• **Assigned task**:
Transcribe the listing word for word, beginning at its first line and ending at the line containing "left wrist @"; omit the pictures.

____________

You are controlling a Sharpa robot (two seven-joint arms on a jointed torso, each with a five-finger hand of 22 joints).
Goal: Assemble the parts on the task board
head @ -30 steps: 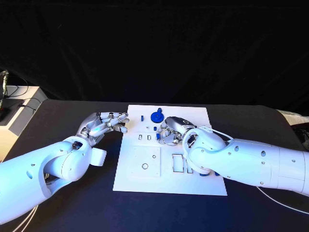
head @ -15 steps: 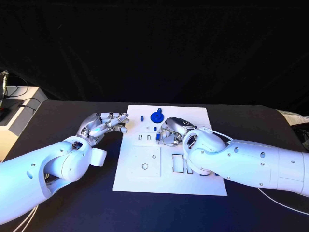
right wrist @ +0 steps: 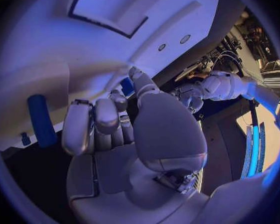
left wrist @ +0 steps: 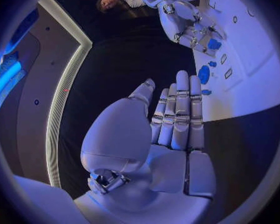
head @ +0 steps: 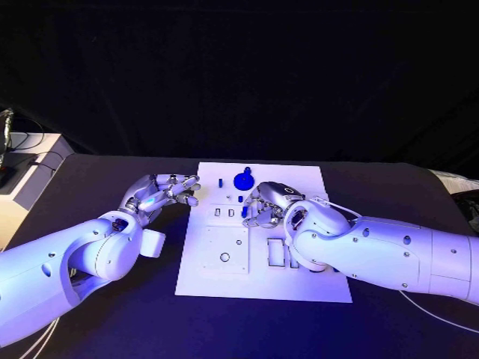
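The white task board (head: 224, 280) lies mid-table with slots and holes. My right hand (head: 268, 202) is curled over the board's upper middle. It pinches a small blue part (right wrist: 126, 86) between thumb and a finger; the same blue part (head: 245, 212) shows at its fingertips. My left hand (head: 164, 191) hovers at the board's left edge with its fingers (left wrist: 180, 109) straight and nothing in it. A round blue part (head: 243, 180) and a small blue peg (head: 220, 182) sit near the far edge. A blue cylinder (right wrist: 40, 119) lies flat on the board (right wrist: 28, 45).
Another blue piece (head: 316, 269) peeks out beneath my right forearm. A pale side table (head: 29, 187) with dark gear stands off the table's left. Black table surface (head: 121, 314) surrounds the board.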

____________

• **Response to the task**:
You are controlling a Sharpa robot (two seven-joint arms on a jointed torso, each with a five-finger hand of 22 joints).
Goal: Assemble the parts on the task board
head @ -30 steps: 
head @ -15 steps: 
right wrist @ +0 steps: 
left wrist @ +0 steps: 

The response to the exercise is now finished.